**Description of the task:** The records below need to come back exactly as they are, pictures omitted.

[Source material]

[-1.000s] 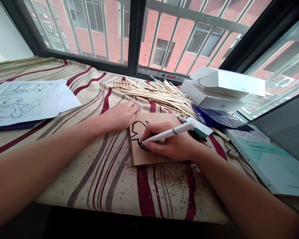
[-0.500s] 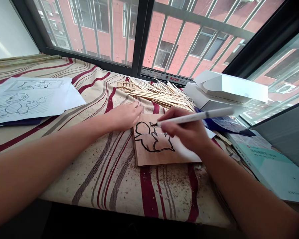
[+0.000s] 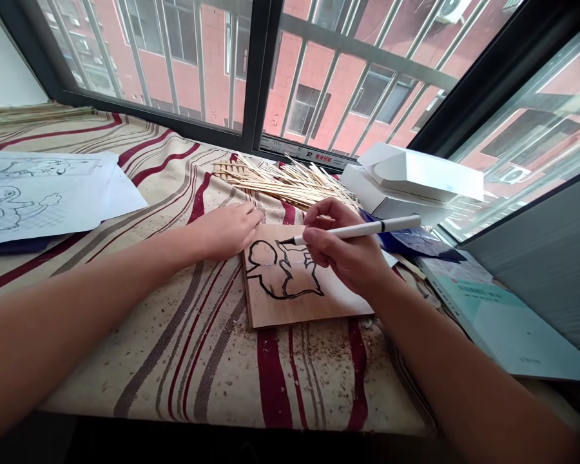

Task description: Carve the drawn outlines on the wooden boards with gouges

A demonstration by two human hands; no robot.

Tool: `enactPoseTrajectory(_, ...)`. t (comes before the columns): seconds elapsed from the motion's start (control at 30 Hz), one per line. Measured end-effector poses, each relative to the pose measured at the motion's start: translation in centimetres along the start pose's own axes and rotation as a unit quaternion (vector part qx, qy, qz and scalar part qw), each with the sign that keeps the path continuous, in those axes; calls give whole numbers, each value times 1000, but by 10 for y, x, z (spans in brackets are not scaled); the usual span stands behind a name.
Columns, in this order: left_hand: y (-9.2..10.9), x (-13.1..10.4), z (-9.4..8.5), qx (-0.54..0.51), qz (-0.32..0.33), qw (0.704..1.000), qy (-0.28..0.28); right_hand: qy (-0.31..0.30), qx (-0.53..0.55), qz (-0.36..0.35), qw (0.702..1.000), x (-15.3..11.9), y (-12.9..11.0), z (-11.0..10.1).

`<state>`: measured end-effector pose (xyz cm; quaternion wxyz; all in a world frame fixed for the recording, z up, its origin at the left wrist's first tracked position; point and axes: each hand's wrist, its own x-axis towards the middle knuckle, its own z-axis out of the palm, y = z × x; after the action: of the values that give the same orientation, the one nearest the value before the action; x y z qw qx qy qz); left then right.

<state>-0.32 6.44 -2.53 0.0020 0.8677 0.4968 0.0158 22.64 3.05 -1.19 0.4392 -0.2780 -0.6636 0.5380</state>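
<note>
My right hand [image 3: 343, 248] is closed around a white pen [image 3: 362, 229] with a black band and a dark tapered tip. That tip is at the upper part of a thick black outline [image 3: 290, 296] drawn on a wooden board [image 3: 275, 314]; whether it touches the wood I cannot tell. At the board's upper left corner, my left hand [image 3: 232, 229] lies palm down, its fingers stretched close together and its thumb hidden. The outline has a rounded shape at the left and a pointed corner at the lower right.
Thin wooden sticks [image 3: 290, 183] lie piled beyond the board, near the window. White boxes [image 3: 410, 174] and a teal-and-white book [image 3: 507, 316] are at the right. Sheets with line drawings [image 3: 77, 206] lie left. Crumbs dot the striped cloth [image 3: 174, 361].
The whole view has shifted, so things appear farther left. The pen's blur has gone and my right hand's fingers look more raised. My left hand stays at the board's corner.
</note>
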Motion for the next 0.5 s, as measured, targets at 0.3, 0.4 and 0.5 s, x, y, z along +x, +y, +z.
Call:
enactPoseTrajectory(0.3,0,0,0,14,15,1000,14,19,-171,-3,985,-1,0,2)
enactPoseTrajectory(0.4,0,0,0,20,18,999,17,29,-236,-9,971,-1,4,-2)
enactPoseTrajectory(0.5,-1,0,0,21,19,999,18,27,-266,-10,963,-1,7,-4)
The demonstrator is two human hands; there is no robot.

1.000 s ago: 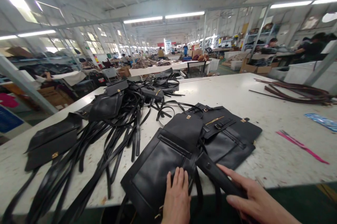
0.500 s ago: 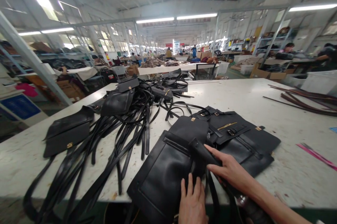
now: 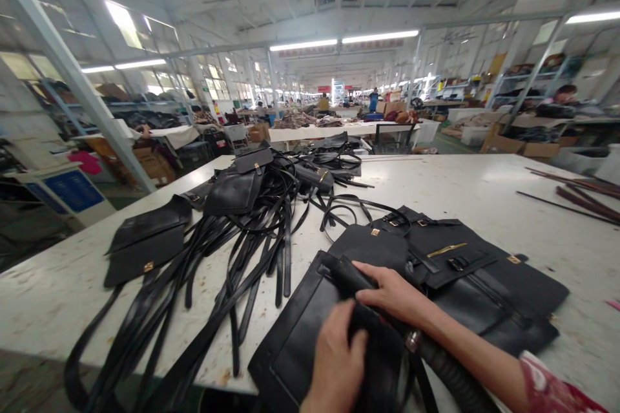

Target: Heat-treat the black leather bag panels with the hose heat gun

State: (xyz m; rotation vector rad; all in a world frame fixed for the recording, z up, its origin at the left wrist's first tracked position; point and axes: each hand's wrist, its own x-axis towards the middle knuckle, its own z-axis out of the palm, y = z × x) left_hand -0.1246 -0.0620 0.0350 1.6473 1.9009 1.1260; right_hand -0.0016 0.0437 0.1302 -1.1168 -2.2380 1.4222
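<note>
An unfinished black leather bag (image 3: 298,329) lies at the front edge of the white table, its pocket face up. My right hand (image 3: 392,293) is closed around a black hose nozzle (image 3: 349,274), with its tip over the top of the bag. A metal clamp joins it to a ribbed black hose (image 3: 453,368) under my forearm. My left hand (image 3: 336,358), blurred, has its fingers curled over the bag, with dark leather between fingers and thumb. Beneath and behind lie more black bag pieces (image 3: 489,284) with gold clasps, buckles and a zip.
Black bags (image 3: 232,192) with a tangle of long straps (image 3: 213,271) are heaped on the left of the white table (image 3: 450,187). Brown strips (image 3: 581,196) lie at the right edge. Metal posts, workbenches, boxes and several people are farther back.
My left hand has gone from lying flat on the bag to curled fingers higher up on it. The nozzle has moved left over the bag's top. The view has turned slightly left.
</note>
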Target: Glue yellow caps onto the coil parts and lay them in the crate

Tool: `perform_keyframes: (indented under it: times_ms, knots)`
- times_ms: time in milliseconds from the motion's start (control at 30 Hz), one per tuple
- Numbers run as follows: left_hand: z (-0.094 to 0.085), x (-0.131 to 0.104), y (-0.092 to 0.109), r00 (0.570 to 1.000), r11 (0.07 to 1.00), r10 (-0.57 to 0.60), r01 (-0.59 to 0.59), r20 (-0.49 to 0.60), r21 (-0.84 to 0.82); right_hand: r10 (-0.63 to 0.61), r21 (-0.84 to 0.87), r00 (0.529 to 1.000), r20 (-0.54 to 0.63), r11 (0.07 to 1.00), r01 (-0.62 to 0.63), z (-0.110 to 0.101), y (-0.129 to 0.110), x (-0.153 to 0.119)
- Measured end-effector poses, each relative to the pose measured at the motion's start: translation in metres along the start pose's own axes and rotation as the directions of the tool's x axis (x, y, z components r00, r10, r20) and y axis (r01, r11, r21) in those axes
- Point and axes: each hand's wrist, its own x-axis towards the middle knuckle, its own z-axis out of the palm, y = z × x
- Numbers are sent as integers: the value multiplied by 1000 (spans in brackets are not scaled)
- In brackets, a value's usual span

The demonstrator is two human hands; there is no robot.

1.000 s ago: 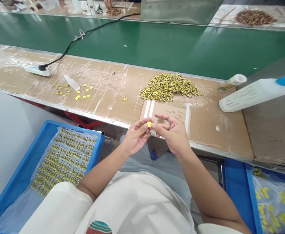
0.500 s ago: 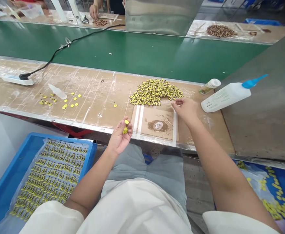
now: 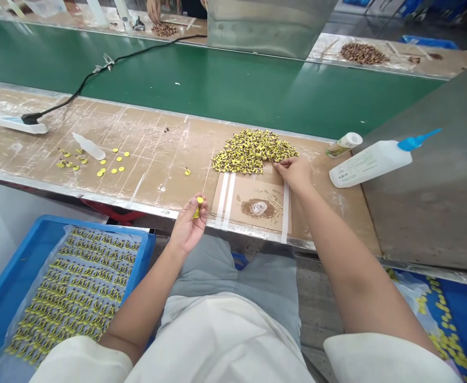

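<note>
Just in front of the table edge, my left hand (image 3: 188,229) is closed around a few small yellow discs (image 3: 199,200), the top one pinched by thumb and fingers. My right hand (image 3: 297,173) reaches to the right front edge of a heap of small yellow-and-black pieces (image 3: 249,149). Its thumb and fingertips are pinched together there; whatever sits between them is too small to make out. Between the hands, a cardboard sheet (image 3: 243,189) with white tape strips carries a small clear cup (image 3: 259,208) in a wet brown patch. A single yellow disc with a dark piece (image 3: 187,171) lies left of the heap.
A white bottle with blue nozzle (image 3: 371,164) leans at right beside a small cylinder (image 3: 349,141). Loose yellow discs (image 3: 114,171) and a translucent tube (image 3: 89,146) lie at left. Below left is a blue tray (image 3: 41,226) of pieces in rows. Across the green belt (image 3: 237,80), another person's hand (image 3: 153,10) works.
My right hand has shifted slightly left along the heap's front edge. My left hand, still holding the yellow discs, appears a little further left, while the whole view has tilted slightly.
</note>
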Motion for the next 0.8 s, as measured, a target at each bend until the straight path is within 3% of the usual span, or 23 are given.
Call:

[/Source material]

**Solution for this exercise:**
[-1.000s] 
[-0.500s] 
[+0.000s] 

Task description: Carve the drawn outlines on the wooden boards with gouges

A demonstration by two human hands; no robot.

Tool: `enactPoseTrajectory(_, ...)`. t (comes before the columns): seconds elapsed from the motion's start (control at 30 Hz), one per line. Measured end-effector poses, each relative to the pose measured at the motion's start: translation in centimetres along the start pose's own axes and rotation as a unit quaternion (vector part qx, qy, qz and scalar part qw), each with the sign that keeps the path continuous, in those axes; calls give whole numbers, each value times 1000, but by 10 for y, x, z (spans in brackets are not scaled); the usual span stands behind a name.
Columns, in this order: left_hand: y (-9.2..10.9), x (-13.1..10.4), z (-9.4..8.5), qx (-0.54..0.51), qz (-0.32..0.33), qw (0.704..1.000), qy (-0.28..0.28); right_hand: qy (-0.31..0.30), qx (-0.53..0.55), qz (-0.36..0.35), qw (0.702..1.000), x (-15.3..11.9), y (-12.9..11.0), z (-11.0..10.1).

`<state>`: measured end-effector pose (xyz cm; quaternion wxyz; all in a world frame fixed for the recording, z up, its origin at the left wrist's first tracked position; point and axes: each hand's wrist, its own x-axis towards the middle knuckle, its own z-axis out of the palm, y = z × x; after the action: of the values that give the same orientation, the one nearest the value before the action; x y z qw qx qy qz); left then right.

<state>-0.32 6.44 -2.53 0.0020 0.8677 0.4968 0.0158 22.64 3.05 -1.19 0.4392 -0.2780 -0.6636 0.5380</state>
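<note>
My right hand [image 3: 343, 248] is closed around a white pen [image 3: 362, 229] with a black band and a dark tapered tip. That tip is at the upper part of a thick black outline [image 3: 290, 296] drawn on a wooden board [image 3: 275, 314]; whether it touches the wood I cannot tell. At the board's upper left corner, my left hand [image 3: 232, 229] lies palm down, its fingers stretched close together and its thumb hidden. The outline has a rounded shape at the left and a pointed corner at the lower right.
Thin wooden sticks [image 3: 290, 183] lie piled beyond the board, near the window. White boxes [image 3: 410, 174] and a teal-and-white book [image 3: 507, 316] are at the right. Sheets with line drawings [image 3: 77, 206] lie left. Crumbs dot the striped cloth [image 3: 174, 361].
The whole view has shifted, so things appear farther left. The pen's blur has gone and my right hand's fingers look more raised. My left hand stays at the board's corner.
</note>
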Motion for the next 0.5 s, as measured, targets at 0.3, 0.4 and 0.5 s, x, y, z along +x, +y, +z.
Call:
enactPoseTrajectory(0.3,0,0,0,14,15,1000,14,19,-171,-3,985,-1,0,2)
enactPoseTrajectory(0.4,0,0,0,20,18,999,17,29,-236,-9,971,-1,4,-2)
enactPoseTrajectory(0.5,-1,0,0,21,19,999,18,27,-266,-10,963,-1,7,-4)
The demonstrator is two human hands; there is no robot.

1.000 s ago: 
0.500 s ago: 
now: 

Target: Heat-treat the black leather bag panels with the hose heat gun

State: (xyz m; rotation vector rad; all in a world frame fixed for the recording, z up, its origin at the left wrist's first tracked position; point and axes: each hand's wrist, its own x-axis towards the middle knuckle, its own z-axis out of the palm, y = z × x) left_hand -0.1246 -0.0620 0.0350 1.6473 1.9009 1.1260; right_hand -0.0016 0.0437 0.1302 -1.1168 -2.2380 1.4222
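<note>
An unfinished black leather bag (image 3: 298,329) lies at the front edge of the white table, its pocket face up. My right hand (image 3: 392,293) is closed around a black hose nozzle (image 3: 349,274), with its tip over the top of the bag. A metal clamp joins it to a ribbed black hose (image 3: 453,368) under my forearm. My left hand (image 3: 336,358), blurred, has its fingers curled over the bag, with dark leather between fingers and thumb. Beneath and behind lie more black bag pieces (image 3: 489,284) with gold clasps, buckles and a zip.
Black bags (image 3: 232,192) with a tangle of long straps (image 3: 213,271) are heaped on the left of the white table (image 3: 450,187). Brown strips (image 3: 581,196) lie at the right edge. Metal posts, workbenches, boxes and several people are farther back.
My left hand has gone from lying flat on the bag to curled fingers higher up on it. The nozzle has moved left over the bag's top. The view has turned slightly left.
</note>
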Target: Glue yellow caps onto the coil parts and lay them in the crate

Tool: `perform_keyframes: (indented under it: times_ms, knots)`
- times_ms: time in milliseconds from the motion's start (control at 30 Hz), one per tuple
- Numbers run as follows: left_hand: z (-0.094 to 0.085), x (-0.131 to 0.104), y (-0.092 to 0.109), r00 (0.570 to 1.000), r11 (0.07 to 1.00), r10 (-0.57 to 0.60), r01 (-0.59 to 0.59), r20 (-0.49 to 0.60), r21 (-0.84 to 0.82); right_hand: r10 (-0.63 to 0.61), r21 (-0.84 to 0.87), r00 (0.529 to 1.000), r20 (-0.54 to 0.63), r11 (0.07 to 1.00), r01 (-0.62 to 0.63), z (-0.110 to 0.101), y (-0.129 to 0.110), x (-0.153 to 0.119)
- Measured end-effector poses, each relative to the pose measured at the motion's start: translation in metres along the start pose's own axes and rotation as the directions of the tool's x axis (x, y, z components r00, r10, r20) and y axis (r01, r11, r21) in those axes
- Point and axes: each hand's wrist, its own x-axis towards the middle knuckle, its own z-axis out of the palm, y = z × x
- Numbers are sent as integers: the value multiplied by 1000 (spans in brackets are not scaled)
- In brackets, a value's usual span

The demonstrator is two human hands; there is no robot.

1.000 s ago: 
0.500 s ago: 
now: 

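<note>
Just in front of the table edge, my left hand (image 3: 188,229) is closed around a few small yellow discs (image 3: 199,200), the top one pinched by thumb and fingers. My right hand (image 3: 297,173) reaches to the right front edge of a heap of small yellow-and-black pieces (image 3: 249,149). Its thumb and fingertips are pinched together there; whatever sits between them is too small to make out. Between the hands, a cardboard sheet (image 3: 243,189) with white tape strips carries a small clear cup (image 3: 259,208) in a wet brown patch. A single yellow disc with a dark piece (image 3: 187,171) lies left of the heap.
A white bottle with blue nozzle (image 3: 371,164) leans at right beside a small cylinder (image 3: 349,141). Loose yellow discs (image 3: 114,171) and a translucent tube (image 3: 89,146) lie at left. Below left is a blue tray (image 3: 41,226) of pieces in rows. Across the green belt (image 3: 237,80), another person's hand (image 3: 153,10) works.
My right hand has shifted slightly left along the heap's front edge. My left hand, still holding the yellow discs, appears a little further left, while the whole view has tilted slightly.
</note>
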Motion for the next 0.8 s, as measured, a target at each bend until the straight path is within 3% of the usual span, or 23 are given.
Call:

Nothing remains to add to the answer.